SPY VIBE SET COUNTDOWN #3
Our Man Flint (1966) In Like Flint (1967). Art Director/Jack Martin Smith (Planet of the Apes, Valley of the Dolls), Set Decorator/Raphael Bretton (Poseidon Adventure), Set Decorator/Walter Scott (Fantastic Voyage, Hello Dolly), Art Director/Dale Hennesy (Logan’s Run, Sleeper, Dirty Harry, Fantastic Voyage). Out of the elevator and into a thinking man’s penthouse apartment. The sets for the two Flint films offer much to discuss the attitudes of the times. Actress Jean Hale and historian Mary Corey called Coburn’s character the first metrosexual- a man who excels as an intellectual, artist, lover, foodie, sportsman, inventor, adventurer, scientist, and who, most importantly, can satisfy his companions emotionally. With his harem of female friends, he is a Spy Vibe version of Hugh Hefner.
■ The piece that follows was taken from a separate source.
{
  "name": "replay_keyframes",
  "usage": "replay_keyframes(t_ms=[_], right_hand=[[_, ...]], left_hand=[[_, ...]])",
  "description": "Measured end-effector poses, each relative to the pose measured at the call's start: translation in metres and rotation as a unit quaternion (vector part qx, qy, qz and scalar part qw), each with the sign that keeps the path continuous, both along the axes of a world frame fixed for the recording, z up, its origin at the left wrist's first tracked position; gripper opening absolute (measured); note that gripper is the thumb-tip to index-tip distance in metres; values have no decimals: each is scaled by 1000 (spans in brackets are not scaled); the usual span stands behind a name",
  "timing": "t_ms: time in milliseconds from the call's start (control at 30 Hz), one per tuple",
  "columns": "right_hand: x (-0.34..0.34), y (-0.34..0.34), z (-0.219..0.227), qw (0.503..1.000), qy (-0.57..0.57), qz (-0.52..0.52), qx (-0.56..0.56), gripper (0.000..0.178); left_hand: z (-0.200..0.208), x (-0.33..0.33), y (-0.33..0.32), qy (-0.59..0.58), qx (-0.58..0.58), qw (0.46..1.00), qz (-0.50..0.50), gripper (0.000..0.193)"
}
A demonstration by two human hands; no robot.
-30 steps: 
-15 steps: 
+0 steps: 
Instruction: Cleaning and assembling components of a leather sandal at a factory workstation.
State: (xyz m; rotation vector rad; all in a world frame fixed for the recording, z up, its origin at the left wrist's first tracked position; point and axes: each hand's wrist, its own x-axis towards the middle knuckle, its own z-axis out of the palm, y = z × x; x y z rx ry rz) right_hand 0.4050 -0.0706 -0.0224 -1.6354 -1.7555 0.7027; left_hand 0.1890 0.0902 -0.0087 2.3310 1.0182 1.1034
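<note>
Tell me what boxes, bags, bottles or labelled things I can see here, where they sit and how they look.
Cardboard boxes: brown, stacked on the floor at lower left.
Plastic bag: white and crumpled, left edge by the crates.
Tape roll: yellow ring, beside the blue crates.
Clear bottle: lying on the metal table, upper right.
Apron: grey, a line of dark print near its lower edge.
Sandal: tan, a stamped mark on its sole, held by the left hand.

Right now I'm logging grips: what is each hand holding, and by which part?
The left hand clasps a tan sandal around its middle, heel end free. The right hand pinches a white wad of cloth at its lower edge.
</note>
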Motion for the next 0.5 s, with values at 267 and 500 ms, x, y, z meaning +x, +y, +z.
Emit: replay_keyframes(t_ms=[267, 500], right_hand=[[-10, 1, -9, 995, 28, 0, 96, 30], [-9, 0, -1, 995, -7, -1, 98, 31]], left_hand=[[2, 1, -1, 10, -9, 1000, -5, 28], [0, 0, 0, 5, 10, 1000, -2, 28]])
Flint embodies Hef’s credo that a Playboy be a “man who must see life not as a vale of tears, but as a happy time; he must take joy in his work, without regarding it as the end and all of living; he must be an alert man, an aware man, a man of taste, a man sensitive to pleasure, a man who- without acquiring the stigma of the voluptuary or dilettante- can live life to the hilt.” Though Hale and Corey see the pro-feminism elements in the Flint films, they point out that the movies had not quite caught up with the feminism movement. But Flint tries- breaking the hypnotic spell that holds his partners in sexual slavery by uttering the magic mantra, "You are not a pleasure unit!" The entrance to the pleasure quarters is a wonderful nod to the Mondrian Day Dress by Yves Saint Laurent, which saw its debut one year earlier in 1965.